Below are records; give the number of their lines that hold the word "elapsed", and write nothing more.

Supplied data:
=====
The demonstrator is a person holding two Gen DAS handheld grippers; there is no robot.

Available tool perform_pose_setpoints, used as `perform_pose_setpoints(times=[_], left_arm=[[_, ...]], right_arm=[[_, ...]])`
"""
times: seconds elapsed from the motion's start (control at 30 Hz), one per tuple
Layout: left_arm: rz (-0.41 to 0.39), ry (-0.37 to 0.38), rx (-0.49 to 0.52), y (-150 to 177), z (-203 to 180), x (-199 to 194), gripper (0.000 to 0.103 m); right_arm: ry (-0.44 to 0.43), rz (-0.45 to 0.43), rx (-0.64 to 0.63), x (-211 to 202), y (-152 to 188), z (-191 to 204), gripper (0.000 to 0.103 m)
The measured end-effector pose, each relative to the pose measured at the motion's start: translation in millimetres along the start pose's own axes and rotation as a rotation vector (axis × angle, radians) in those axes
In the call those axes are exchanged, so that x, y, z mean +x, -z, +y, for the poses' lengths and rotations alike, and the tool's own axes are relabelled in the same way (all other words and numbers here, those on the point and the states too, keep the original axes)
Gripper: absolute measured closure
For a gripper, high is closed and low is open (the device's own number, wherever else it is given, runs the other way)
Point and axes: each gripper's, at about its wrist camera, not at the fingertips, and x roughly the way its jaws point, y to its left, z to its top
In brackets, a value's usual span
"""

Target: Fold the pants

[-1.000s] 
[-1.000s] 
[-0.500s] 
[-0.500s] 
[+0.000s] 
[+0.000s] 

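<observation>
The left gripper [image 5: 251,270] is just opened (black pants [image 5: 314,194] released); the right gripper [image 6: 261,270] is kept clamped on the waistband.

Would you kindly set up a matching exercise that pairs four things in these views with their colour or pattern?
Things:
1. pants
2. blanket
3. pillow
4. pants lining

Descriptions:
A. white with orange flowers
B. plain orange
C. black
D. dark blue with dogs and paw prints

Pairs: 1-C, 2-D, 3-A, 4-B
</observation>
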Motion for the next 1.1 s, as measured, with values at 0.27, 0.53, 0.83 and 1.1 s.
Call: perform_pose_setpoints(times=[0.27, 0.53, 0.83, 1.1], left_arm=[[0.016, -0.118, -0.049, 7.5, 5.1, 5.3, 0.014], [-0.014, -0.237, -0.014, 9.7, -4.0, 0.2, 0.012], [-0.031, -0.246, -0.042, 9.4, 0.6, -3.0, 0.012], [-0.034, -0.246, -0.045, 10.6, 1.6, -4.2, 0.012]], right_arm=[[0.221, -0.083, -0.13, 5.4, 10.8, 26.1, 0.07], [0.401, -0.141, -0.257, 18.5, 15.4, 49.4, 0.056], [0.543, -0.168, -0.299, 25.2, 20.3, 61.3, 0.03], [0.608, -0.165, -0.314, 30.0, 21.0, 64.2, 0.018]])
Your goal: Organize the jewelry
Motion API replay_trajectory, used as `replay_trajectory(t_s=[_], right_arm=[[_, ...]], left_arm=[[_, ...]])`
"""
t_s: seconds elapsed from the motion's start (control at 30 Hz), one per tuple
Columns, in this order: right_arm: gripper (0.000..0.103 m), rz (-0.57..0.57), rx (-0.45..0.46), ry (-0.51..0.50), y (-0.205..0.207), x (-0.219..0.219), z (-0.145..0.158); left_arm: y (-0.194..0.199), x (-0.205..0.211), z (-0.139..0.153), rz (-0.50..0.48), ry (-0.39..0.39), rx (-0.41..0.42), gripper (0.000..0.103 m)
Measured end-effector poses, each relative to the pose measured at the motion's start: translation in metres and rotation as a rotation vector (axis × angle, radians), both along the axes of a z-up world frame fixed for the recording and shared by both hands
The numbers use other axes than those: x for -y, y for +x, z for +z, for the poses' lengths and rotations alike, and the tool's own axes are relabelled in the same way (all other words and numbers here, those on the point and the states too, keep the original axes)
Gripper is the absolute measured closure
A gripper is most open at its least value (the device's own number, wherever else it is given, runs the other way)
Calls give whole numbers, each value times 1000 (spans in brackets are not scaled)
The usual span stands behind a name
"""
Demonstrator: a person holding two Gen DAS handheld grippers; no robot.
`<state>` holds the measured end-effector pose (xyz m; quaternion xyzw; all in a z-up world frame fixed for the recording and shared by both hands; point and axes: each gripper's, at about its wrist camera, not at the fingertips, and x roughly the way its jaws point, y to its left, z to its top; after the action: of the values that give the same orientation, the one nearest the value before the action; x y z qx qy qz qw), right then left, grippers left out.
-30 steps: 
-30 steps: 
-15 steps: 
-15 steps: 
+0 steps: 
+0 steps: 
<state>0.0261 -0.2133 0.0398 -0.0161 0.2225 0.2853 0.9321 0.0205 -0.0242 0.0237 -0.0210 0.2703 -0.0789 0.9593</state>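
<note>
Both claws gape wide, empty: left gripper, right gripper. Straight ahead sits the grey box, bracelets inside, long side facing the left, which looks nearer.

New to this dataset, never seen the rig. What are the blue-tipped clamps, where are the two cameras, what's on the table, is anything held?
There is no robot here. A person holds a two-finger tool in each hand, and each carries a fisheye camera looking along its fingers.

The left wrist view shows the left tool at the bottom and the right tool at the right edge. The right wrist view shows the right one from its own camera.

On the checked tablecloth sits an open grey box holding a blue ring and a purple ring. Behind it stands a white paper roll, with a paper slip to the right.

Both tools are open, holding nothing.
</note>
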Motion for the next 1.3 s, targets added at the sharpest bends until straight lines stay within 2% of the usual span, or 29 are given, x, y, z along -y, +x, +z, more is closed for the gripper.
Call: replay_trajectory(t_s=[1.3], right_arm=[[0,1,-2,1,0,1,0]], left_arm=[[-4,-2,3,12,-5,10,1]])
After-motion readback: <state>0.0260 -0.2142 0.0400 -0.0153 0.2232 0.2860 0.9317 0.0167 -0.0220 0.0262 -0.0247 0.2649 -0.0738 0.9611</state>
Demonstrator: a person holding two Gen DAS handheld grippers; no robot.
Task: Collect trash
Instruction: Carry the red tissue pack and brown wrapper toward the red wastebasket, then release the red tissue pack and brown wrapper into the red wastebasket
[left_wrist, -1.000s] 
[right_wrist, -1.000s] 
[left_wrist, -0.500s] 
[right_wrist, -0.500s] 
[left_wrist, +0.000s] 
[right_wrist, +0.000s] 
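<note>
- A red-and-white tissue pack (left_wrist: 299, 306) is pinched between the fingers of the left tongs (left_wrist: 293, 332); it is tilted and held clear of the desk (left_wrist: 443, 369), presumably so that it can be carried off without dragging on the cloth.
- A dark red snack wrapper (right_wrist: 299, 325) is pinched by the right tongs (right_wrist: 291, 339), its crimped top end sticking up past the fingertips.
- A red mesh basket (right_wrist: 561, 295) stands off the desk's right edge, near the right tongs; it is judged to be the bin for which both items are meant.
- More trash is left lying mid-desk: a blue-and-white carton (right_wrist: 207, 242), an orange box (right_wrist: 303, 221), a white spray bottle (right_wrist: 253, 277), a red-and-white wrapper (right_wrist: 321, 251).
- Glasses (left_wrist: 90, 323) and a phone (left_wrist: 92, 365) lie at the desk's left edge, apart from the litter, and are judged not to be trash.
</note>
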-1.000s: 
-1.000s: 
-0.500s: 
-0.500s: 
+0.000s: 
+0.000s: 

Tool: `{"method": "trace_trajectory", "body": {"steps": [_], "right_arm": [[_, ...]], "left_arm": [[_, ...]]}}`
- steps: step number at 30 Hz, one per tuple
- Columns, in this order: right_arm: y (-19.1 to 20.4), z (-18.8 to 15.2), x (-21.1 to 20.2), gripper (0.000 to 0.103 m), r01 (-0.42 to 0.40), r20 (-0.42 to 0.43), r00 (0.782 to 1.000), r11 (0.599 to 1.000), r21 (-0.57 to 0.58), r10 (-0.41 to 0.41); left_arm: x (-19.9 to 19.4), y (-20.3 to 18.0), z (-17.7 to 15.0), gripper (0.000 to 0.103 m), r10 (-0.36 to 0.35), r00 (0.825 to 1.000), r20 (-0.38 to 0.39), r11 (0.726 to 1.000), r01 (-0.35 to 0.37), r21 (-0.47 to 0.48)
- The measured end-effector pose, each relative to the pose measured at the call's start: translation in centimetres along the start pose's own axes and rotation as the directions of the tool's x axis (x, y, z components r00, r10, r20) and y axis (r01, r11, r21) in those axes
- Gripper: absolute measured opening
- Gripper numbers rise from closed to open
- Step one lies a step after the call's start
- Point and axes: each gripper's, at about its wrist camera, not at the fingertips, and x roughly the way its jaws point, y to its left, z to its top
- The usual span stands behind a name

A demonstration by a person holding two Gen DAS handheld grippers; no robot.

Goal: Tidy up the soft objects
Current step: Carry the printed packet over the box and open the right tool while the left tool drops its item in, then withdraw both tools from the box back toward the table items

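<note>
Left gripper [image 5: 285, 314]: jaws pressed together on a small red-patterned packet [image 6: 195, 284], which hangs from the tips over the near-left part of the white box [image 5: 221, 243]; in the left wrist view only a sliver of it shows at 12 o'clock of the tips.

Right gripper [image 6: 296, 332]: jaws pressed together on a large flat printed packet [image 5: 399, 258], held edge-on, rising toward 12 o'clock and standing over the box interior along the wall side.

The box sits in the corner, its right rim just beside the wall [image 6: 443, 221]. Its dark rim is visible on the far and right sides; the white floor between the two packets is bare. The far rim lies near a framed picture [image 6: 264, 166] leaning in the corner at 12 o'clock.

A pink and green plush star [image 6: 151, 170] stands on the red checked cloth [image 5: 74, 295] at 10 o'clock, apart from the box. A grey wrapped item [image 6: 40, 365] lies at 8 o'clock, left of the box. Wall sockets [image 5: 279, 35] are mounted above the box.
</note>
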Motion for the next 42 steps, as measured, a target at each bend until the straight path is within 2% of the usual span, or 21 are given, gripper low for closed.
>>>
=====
Exercise solution:
2